1) The divorce was finalized in 2012.
2) Yes, the QDRO was filed with and approved by the pension plan administrators.
3) The proposed buyout would be funded from non-retirement funds, hence the uncertainty re: taxes.
4) A firm amount or % has not been discussed at this point. If my former spouse and I live for another 20 years (current ages: 55 & 50) the approximate payout over that time would be $140k.

Again, thank you.
 

Bali Hai

Senior Member
Was a QDRO already submitted to the pension plan administrators? If so, it might be a bit complicated or even very complicated to undo.

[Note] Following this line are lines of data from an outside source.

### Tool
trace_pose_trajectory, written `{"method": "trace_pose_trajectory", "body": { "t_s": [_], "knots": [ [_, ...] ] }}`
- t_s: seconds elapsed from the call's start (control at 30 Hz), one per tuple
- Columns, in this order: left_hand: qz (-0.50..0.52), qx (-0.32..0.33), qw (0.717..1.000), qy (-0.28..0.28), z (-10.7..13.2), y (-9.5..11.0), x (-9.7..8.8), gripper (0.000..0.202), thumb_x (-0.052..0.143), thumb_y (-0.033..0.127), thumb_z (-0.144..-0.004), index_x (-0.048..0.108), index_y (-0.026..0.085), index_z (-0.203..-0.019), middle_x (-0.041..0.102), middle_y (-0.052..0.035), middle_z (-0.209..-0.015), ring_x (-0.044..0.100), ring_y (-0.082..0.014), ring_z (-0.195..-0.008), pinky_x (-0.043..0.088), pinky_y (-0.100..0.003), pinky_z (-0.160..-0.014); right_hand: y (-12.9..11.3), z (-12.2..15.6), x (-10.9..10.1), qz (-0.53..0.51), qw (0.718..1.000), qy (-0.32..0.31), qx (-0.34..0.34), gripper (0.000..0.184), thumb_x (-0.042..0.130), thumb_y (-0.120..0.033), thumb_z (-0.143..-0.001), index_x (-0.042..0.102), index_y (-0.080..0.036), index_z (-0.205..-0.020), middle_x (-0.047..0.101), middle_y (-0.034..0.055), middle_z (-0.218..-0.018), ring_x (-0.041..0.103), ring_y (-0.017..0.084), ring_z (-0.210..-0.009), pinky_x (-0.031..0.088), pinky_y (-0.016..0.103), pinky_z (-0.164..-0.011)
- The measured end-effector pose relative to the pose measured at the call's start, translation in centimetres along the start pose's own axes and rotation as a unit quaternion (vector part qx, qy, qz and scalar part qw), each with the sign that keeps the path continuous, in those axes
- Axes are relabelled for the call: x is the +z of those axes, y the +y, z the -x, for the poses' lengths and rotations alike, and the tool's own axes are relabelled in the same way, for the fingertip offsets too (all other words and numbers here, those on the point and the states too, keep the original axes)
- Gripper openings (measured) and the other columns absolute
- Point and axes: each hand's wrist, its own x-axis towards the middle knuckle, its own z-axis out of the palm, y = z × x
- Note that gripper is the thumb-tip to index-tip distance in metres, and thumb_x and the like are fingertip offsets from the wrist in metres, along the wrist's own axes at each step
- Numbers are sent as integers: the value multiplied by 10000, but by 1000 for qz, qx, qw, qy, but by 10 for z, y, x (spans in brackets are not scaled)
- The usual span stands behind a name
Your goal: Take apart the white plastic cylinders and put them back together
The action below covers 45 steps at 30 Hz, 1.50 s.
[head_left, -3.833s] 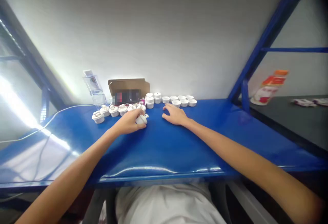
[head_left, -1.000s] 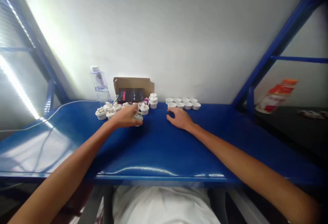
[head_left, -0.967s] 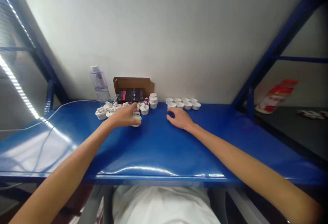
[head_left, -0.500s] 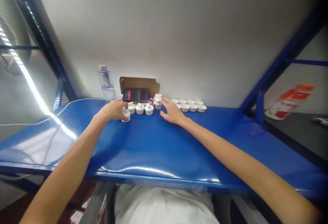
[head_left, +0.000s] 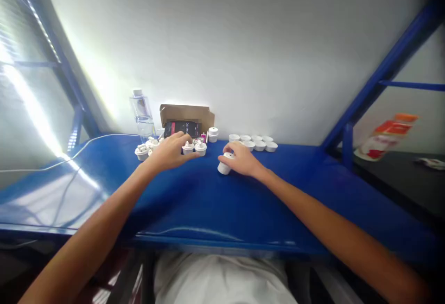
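Observation:
My left hand (head_left: 171,150) reaches among a group of small white round parts with prongs on top (head_left: 142,152), its fingers curled over one near the front (head_left: 188,148). My right hand (head_left: 241,159) is closed on a white cylindrical part (head_left: 224,167) lying tilted on the blue table (head_left: 215,197). A row of white round caps (head_left: 259,144) stands behind the right hand near the wall. One short stack of white caps (head_left: 212,133) stands beside the cardboard box.
A small open cardboard box (head_left: 187,116) with a dark phone (head_left: 182,128) leaning in it sits against the wall. A clear water bottle (head_left: 142,113) stands left of it. A white cable (head_left: 79,148) runs left. An orange-labelled bottle (head_left: 387,137) lies on the black shelf at right.
My right hand has drawn back from the stack by the box with a white part in it and rests on the table. My left hand shifted right among the pronged parts.

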Motion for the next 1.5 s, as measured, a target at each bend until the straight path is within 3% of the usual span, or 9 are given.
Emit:
{"method": "trace_pose_trajectory", "body": {
  "t_s": [0.17,0.37,0.47,0.53,0.63,0.87,1.0,1.3,1.5],
  "knots": [
    [124,106,986,-34,8,50,31,634,581,624,-890,489,234,-1381,665,-126,-1164,643,-307,-1051,460,-362,-868,-14,9,13,-307,936,-100,143,507,415,-639,-935,574,-205,-726,563,10,-564,519,156,-500,399,270,-456],
    [166,95,982,3,9,49,45,530,579,582,-909,538,192,-1265,693,-116,-1018,660,-275,-866,446,-335,-743,-32,18,19,-446,844,-196,223,528,375,-675,-946,504,-212,-728,443,-33,-472,264,78,-351,174,209,-333],
    [221,43,973,47,3,42,43,427,524,597,-929,584,188,-1035,651,-40,-769,609,-211,-701,427,-304,-666,-34,17,15,-432,896,-60,87,390,478,-601,-952,531,-221,-884,556,-6,-642,490,129,-497,415,250,-455],
    [303,-11,952,39,-2,36,42,470,430,621,-961,574,187,-855,574,-4,-607,546,-168,-569,413,-289,-602,-30,15,11,-335,938,29,-80,289,596,-509,-928,560,-234,-1012,655,55,-918,641,209,-814,548,360,-737],
    [459,-105,882,1,-9,24,40,540,385,652,-956,574,180,-773,508,9,-516,488,-139,-446,378,-279,-498,-15,11,6,-145,957,95,-234,214,653,-320,-907,604,-254,-1105,606,100,-1199,580,277,-1138,455,465,-1027],
    [611,-161,775,16,-13,9,30,329,646,412,-788,673,138,-966,713,-74,-853,666,-186,-737,469,-273,-630,39,0,23,-49,992,80,-87,279,674,-338,-836,598,-222,-1078,620,63,-1055,607,238,-975,498,395,-901],
    [595,-159,788,23,-11,11,28,325,733,321,-708,650,166,-982,705,-40,-880,664,-185,-822,488,-283,-713,47,-4,25,-47,994,97,-6,294,689,-423,-794,549,-218,-952,610,32,-947,581,203,-824,490,345,-772],
    [517,-159,841,3,-11,12,34,350,739,371,-709,597,199,-978,718,-40,-920,676,-219,-912,509,-323,-763,45,-2,27,-11,996,85,24,319,689,-459,-783,471,-233,-838,595,10,-906,587,180,-777,453,309,-717],
    [242,-116,963,32,-10,1,27,363,735,427,-668,550,218,-900,678,-11,-835,649,-210,-765,453,-303,-666,36,1,22,40,994,97,41,315,694,-449,-760,493,-237,-878,619,26,-963,586,187,-779,406,291,-642]
  ]
}}
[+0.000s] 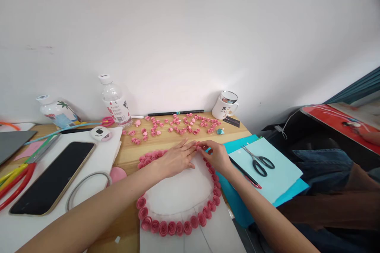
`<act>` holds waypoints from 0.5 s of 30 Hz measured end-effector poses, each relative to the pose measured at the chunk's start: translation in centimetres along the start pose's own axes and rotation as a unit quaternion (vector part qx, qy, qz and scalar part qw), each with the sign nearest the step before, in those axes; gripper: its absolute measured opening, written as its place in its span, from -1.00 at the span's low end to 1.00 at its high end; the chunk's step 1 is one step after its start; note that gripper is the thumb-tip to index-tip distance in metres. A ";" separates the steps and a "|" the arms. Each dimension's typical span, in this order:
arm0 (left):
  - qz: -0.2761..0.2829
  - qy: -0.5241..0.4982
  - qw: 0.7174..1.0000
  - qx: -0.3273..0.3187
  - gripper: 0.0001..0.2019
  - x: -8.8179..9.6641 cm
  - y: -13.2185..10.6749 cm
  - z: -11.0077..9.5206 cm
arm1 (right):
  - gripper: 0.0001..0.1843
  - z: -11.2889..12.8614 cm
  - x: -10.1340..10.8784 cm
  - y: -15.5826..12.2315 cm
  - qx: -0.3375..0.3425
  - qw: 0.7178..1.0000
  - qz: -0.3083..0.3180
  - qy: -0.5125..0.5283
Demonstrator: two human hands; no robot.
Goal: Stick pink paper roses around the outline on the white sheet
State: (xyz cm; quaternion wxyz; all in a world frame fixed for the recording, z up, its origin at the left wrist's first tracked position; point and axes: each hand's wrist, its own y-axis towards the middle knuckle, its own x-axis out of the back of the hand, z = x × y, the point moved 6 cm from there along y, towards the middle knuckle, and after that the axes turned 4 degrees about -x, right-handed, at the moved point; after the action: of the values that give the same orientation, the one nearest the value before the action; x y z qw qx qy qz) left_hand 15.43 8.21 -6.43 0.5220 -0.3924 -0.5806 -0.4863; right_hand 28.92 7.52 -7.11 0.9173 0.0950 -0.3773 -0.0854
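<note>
Pink rolled paper roses (pixel 163 228) form a ring on a white sheet (pixel 184 197) marked with thin drawn lines. At the far side of the ring, my right hand (pixel 218 156) pinches a small pink paper rose (pixel 198 146) between thumb and fingers. My left hand (pixel 177 159) lies flat and palm down beside it, fingers stretched out, over the upper edge of the ring. Some of the ring is hidden under the left hand and forearm. Loose paper roses (pixel 181 126) are scattered on the wooden table (pixel 118 160) beyond both hands.
Right of the sheet, scissors (pixel 259 162) and a pencil (pixel 245 173) lie on blue paper (pixel 282 178). A mug (pixel 225 105) and a bottle (pixel 115 104) stand near the wall. At left are a phone (pixel 55 178) and colourful-handled scissors (pixel 25 174).
</note>
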 end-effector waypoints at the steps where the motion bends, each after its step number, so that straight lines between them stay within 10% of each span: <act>1: 0.000 0.006 1.000 0.000 -0.52 -0.2 -0.1 0.0 | -0.82 0.1 0.0 -0.1 0.012 1.000 -0.002 -0.015; 15: 0.001 0.011 1.000 -0.009 -0.51 -1.1 -0.3 0.1 | -0.83 2.2 -0.7 -0.1 0.102 0.959 0.035 -0.260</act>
State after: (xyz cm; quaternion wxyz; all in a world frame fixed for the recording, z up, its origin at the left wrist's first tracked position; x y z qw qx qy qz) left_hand 15.32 8.26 -7.59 0.5254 -0.3919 -0.5699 -0.4956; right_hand 26.91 7.33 -6.09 0.7750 0.1497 -0.6129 -0.0360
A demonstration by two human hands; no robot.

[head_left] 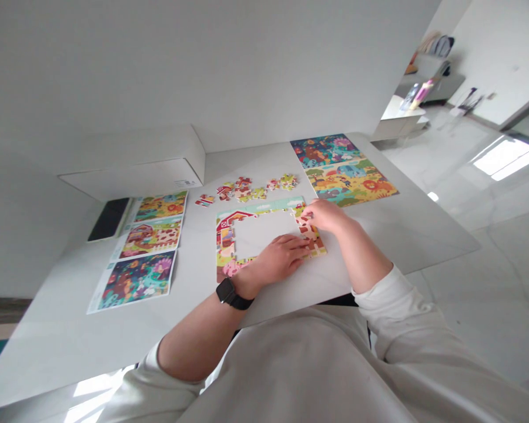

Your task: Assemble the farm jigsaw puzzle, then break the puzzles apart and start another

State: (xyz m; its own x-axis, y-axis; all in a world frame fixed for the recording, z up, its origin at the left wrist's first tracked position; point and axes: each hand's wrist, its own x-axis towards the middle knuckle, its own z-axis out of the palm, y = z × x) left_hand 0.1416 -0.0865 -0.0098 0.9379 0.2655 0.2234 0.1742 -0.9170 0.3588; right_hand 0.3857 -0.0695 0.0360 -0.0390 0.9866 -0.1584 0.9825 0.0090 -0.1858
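The partly assembled puzzle frame (229,226) lies at the middle of the desk (401,235), near its front edge. The left hand (277,258) rests flat on the frame's lower right section, fingers extended; the right hand (328,214) is at the frame's upper right corner, fingers curled narrow, and whether it grips a piece cannot be told. Loose pieces (247,189) lie just behind the frame; completed puzzles (344,170) occupy the far right corner.

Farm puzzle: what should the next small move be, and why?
Probably press the right hand down to seat the pieces at the puzzle frame's upper right corner; the left hand lies on its bottom edge. The middle is bare, loose pieces wait past the top.
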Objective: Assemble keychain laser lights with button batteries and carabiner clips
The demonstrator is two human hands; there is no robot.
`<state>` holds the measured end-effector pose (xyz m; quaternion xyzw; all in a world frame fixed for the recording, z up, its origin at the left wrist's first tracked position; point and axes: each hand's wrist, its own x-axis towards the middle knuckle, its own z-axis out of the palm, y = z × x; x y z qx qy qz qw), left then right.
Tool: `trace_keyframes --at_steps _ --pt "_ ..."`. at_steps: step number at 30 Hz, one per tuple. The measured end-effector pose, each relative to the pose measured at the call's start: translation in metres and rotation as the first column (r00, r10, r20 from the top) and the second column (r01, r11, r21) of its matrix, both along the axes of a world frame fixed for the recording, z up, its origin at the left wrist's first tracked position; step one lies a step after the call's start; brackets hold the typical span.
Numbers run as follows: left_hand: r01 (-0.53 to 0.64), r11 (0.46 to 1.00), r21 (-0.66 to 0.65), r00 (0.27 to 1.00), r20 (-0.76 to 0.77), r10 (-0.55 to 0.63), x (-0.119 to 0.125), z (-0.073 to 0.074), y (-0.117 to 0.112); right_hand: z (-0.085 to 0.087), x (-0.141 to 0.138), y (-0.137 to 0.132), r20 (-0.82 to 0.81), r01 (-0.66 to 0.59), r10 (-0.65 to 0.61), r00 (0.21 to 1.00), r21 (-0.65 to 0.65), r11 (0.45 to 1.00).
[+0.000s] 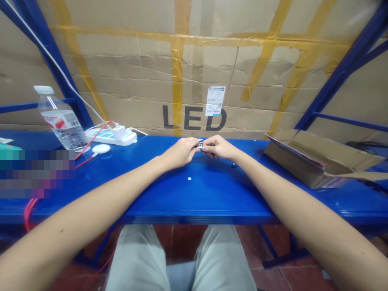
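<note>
My left hand (181, 153) and my right hand (218, 147) meet over the far middle of the blue table (194, 198). Between their fingertips is a small object with light and dark bands (200, 144), too small to name. Both hands are closed, thumbs and fingers pinched at its two sides. The fingers hide most of it. On the tabletop nearer to me lies a small white round piece (189, 178). A small dark thing (234, 165) lies beside my right wrist, partly covered by the forearm.
At the left stand a water bottle (62, 121) and a white power strip (121, 138) with a plugged-in charger, a red cable (93, 139) and a white round disc (101, 149). An open cardboard box (306, 161) sits at the right. Large taped cardboard (145, 81) rises behind the table.
</note>
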<state>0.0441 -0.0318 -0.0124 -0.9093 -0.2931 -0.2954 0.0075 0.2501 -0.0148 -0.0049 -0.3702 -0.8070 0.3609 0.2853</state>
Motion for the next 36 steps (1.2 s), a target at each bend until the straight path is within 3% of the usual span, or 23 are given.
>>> trace_keyframes --at_steps 7,11,13,16,19,21,23,25,29,33,36 --pt "-0.023 1.0 -0.019 1.0 -0.008 0.023 0.003 -0.001 0.002 0.001 0.001 0.0 -0.005 -0.001 0.001 1.0 -0.097 0.995" --pt "-0.081 0.993 -0.083 0.997 0.003 0.081 0.006 -0.006 0.009 0.015 0.01 0.001 0.159 -0.011 0.026 0.987 -0.096 0.995" --pt "-0.097 0.989 -0.113 0.995 -0.009 0.097 0.006 -0.008 0.012 0.025 0.024 0.003 0.268 0.059 -0.039 0.963 -0.067 0.996" --pt "-0.122 0.981 -0.153 0.993 -0.017 0.121 0.003 -0.009 0.015 0.036 0.051 0.008 0.541 0.186 -0.153 0.827 -0.007 0.983" --pt "-0.148 0.971 -0.187 0.989 -0.023 0.146 0.001 -0.009 0.017 0.037 0.072 0.011 0.798 0.383 -0.11 0.593 -0.158 0.91" --pt "-0.164 0.968 -0.19 0.986 -0.041 0.159 0.001 -0.009 0.018 0.035 0.076 0.01 0.855 0.499 -0.071 0.514 -0.231 0.835" --pt "-0.169 0.969 -0.182 0.985 -0.054 0.161 0.002 -0.009 0.017 0.031 0.072 0.007 0.869 0.545 -0.056 0.492 -0.258 0.798" --pt "-0.166 0.971 -0.171 0.986 -0.057 0.159 0.003 -0.009 0.016 0.029 0.063 0.004 0.859 0.53 -0.07 0.506 -0.246 0.811" --pt "-0.173 0.973 -0.153 0.984 -0.067 0.165 0.003 -0.011 0.014 0.023 0.039 0.002 0.797 0.408 -0.169 0.58 -0.104 0.907" --pt "-0.217 0.963 -0.158 0.975 -0.079 0.207 0.002 -0.012 0.014 0.006 0.017 0.006 0.644 0.259 -0.253 0.722 0.087 0.962" --pt "-0.272 0.948 -0.162 0.961 -0.091 0.261 0.001 -0.013 0.015 -0.007 0.005 0.012 0.423 0.222 -0.268 0.866 0.157 0.962"
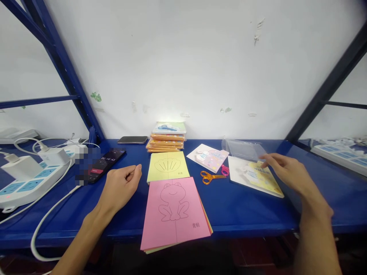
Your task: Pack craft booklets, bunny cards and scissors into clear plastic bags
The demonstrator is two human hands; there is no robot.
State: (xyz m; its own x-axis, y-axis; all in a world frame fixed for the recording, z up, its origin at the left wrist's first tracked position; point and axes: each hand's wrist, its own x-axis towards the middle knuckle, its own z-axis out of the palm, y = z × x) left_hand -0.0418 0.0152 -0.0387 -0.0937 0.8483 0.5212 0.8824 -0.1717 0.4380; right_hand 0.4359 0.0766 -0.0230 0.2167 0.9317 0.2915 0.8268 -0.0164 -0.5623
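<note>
One pixelated patch (84, 166) beside black phone (107, 165)

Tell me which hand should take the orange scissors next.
Probably the right hand: it is closer to the orange scissors, whose pink handles face it, while the yellow shell sheet lies between the scissors and the left hand.

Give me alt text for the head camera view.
Two bare hands hover over a blue shelf: the left hand beside a pink paper sheet with a frog outline, the right hand above a white-and-yellow booklet. Orange plastic scissors lie between them.
</note>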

You should also compare the lump sum he is offering to what you might collect over your life expectancy...and whether you will be disciplined enough to save that lump sum money to be used over that same life expectancy.

Right now you have some guaranteed income for retirement in addition to any Social Security benefits that you might receive. If you end up spending the lump sum in a fairly short amount of time you may find yourself with insufficient retirement income.
She is asking the question because it sounds like she wants the money NOW. My guess is that there won't be offered an even trade dollar for dollar.